Before getting to work, I want to make sure the work I do is
useful. This is where a clear
understanding of the big picture helps.

Ecological Economics

The question of proper economic scale is examined by the field of ecological
economics. In the ecological economics
model, the human economy is a subset of the Earth system, and therefore the scale
of the human economy is ultimately limited.
The human economy depends upon the throughput or flow of materials
from and back into the Earth system.
Limits to the size of the human economy are imposed by the interactions
among three related natural processes:

(1) The capacity of the Earth system to supply inputs to the human economy
(Sources),

(2) The capacity of the Earth system to tolerate and process wastes from the
human economy (Sinks), and

(3) The negative impacts on the human economy and the resources it relies on
from various feedbacks caused by too much pollution.

”

Fig. 1. The ecological economics model
of the relationship between the human economy and the Earth system highlighting
the importance of sources, sinks, feedbacks and scale.[i]

For an expanded look at the relationship between our economy and the planet
see the engaging on-line film "The Story of Stuff."[ii]
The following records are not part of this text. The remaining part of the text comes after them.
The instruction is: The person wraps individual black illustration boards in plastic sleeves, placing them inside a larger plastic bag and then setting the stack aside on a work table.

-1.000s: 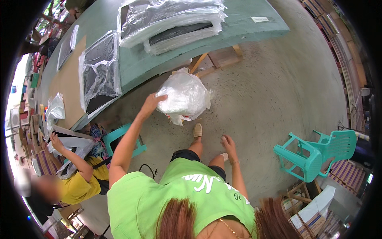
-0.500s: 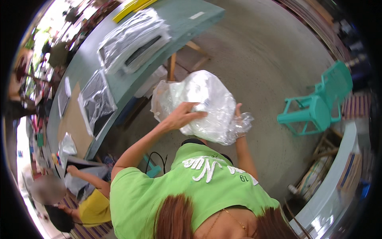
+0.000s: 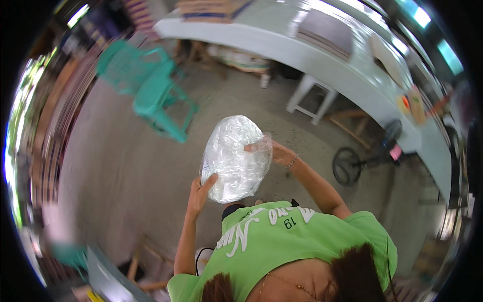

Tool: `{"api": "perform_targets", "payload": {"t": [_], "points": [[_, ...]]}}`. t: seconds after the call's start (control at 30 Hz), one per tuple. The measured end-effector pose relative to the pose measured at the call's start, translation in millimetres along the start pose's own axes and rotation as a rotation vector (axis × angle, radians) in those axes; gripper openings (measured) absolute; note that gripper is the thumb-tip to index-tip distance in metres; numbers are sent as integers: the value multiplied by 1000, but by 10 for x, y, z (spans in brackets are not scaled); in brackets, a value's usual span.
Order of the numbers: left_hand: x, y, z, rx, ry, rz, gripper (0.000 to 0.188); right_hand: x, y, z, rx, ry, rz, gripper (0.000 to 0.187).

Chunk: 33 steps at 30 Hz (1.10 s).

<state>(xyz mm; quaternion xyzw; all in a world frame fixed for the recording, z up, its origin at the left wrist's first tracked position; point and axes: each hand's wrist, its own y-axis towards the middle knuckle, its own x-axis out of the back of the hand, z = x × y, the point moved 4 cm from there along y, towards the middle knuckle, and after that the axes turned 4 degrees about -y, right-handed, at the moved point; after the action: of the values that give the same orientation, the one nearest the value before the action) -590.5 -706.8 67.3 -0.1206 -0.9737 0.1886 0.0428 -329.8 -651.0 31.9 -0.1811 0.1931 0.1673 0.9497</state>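
A bulky, shiny bundle wrapped in clear plastic point(image 3: 234, 161) is held up in front of my body, above the floor. My left hand point(image 3: 199, 194) grips its lower left edge, with the thumb on top and the fingers out of sight beneath. At the right edge my right hand point(image 3: 269, 149) is closed on the bundle, its thumb lying over the upper face and partly covered by loose clear plastic. What the wrapping contains cannot be made out.
A green plastic chair and stool point(image 3: 156, 90) stand ahead on the left. A long pale table point(image 3: 282, 48) curves across the far right, with a cardboard box point(image 3: 211, 10) and a flat grey panel point(image 3: 326, 32) on it. Below are a white stool point(image 3: 313, 96) and a black wheel point(image 3: 346, 166).
My body has turned right, away from the grey-green table, toward the pale table. The bundle came along in both hands; my left hand shifted from its top to its lower left edge.
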Motion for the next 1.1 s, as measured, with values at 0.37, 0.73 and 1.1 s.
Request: {"api": "perform_targets", "payload": {"t": [0.37,0.73,1.1], "points": [[-992,2009,-766,-383,356,699,44,791,-441,1576,497,-156,-513,37],[-2364,3884,-2137,-417,456,1209,34,1364,-990,3341,402,-574,-1221,37],[-3043,5007,-3811,-687,10,985,41,2874,107,5135,764,-941,-984,44]]}}
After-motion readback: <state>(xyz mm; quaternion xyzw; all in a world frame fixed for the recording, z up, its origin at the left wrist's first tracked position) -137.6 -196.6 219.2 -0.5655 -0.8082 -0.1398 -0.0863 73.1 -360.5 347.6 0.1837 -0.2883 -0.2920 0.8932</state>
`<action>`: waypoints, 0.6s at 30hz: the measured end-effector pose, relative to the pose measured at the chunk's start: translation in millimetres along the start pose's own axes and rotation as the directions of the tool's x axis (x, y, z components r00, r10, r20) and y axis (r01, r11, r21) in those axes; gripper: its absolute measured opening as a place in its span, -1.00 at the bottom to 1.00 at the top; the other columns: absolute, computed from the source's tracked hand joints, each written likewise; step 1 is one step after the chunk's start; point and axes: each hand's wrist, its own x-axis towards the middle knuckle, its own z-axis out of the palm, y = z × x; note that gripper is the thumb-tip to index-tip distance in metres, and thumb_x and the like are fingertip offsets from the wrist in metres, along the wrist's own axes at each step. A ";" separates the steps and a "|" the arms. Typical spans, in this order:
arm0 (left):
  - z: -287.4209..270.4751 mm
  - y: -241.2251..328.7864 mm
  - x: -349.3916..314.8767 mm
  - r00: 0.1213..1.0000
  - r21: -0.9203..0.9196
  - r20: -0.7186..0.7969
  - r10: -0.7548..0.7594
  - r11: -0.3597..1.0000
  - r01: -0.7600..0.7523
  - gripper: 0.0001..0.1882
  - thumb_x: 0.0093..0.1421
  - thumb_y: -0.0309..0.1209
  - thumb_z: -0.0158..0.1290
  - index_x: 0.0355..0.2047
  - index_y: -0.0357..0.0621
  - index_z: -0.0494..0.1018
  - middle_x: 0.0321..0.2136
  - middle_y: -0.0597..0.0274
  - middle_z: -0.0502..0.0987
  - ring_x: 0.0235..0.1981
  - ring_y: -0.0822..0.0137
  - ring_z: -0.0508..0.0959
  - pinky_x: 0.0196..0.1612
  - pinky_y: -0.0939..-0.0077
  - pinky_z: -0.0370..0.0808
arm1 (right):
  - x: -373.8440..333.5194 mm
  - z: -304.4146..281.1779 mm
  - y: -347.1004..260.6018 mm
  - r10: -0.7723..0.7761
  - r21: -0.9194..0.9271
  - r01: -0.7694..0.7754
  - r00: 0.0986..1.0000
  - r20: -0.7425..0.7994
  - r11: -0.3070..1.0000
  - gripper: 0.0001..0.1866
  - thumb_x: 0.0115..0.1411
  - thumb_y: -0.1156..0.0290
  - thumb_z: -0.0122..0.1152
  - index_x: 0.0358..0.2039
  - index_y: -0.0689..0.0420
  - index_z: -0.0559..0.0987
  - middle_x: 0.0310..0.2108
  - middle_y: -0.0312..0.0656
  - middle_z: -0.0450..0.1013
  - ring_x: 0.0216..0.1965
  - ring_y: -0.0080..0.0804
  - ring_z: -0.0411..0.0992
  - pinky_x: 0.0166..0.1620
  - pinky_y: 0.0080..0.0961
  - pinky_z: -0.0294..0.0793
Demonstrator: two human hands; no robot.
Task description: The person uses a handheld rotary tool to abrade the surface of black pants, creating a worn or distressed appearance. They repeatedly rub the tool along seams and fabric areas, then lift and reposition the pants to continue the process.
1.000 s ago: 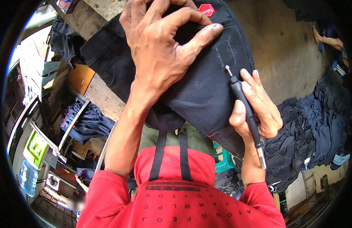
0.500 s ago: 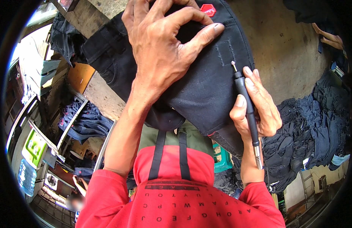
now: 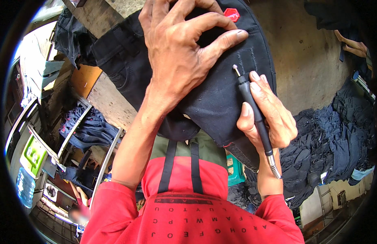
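A pair of black trousers [image 3: 213, 97] is spread before me, with a red hexagonal patch [image 3: 232, 15] near the upper end. Pale worn lines [image 3: 247, 60] form a narrow rectangular outline on the cloth. My left hand [image 3: 182, 49] bears on the fabric, thumb and index finger closed together beside that outline; the other fingertips are partly cut off at the top. Wrapped in the fingers of my right hand [image 3: 272, 110] is a slim black rotary tool handpiece [image 3: 255, 107] with a metal spring end. Its small rounded bit points at the cloth just left of the outline; contact is unclear.
Beneath the trousers lies a worn wooden board [image 3: 306, 53]. Heaped dark garments [image 3: 322, 146] fill the right side. More dark clothes [image 3: 89, 126] lie by metal rails at left. A teal plastic stool [image 3: 236, 173] is below. Another person's hand [image 3: 353, 42] shows at far right.
The handpiece's bit has shifted left, from the lower end of the worn outline to beside it. My left hand and the trousers have moved slightly right and down in view.
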 end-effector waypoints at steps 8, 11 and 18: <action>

One measure of whether the human economy is too large is the
ecological footprint (EF), which calculates on a nation-by-nation basis the
consumption of resources and the build-up of wastes relative to resource regeneration
rates and the waste-absorbing capacity of the environment. According to two independent EF analyses (which
I will call EF 1 and EF 2) the human economy (population plus consumption and
waste generation) is in a state of overshoot, meaning it is too large relative
to the long-term capacity of the planet to cope.[iii] The Earth can provide for us beyond its means
for a long time before the consequences become severe, just like a millionaire
can, for a time, live high on the principal in a savings account instead of the
interest. The degree to which we are
drawing down principal as opposed to living on interest is called our
"ecological debt."

Figure 2. Change in
ecological footprint over time according to EF 1 with our cumulative ecological
debt in blue.[iv]

Getting More Specific:
Fossil-fuel Depletion and Climate Change

Indicators like the ecological footprint are important for
understanding we have a problem and giving us a sense of the scale, but they
aren't very specific. In order to do
something about reducing our footprint, it would help to know what is causing
the ecological footprint to be so large.
A significant portion of the ecological footprint represents consumption
of fossil fuels and the resulting waste, mainly greenhouse gases. The "carbon" footprint component is about 52%
for EF 1 and the similar "energy land" is 88% for EF 2.[v] According to EF 2, "energy land" is 93% of
the North American footprint. A priority
on reducing fossil fuel consumption appears justified. The human ecological footprint can be lowered
below "1 Earth" only by eliminating the pollution from fossil fuel
combustion.

EF analysis uses the capacity of the environment to absorb
greenhouse gas emissions, which, as seen in the model shown in Fig. 1, means EF
measures "sink" capacity. The real
picture is more complex and more disturbing for a couple of reasons. Firstly, fossil fuel extraction is reaching
limits sooner than expected. Since we
have not been weaning our economy off fossil fuels steadily for the past few
decades, rapid energy price inflation will likely make it difficult to maintain
the kind of economic vitality and stability needed for a smooth transition to
renewable energy alternatives. Secondly,
recent evidence suggests that climate change is happening faster than
expected. Ice sheet destabilization is
one major indicator that the Earth system is more sensitive to greenhouse
emissions than most scientists and policy-makers have presumed. Recent articles by Kurt Cobb[vi]
and Richard Heinberg[vii]
review all these points, and the "Climate Code Red" report[viii]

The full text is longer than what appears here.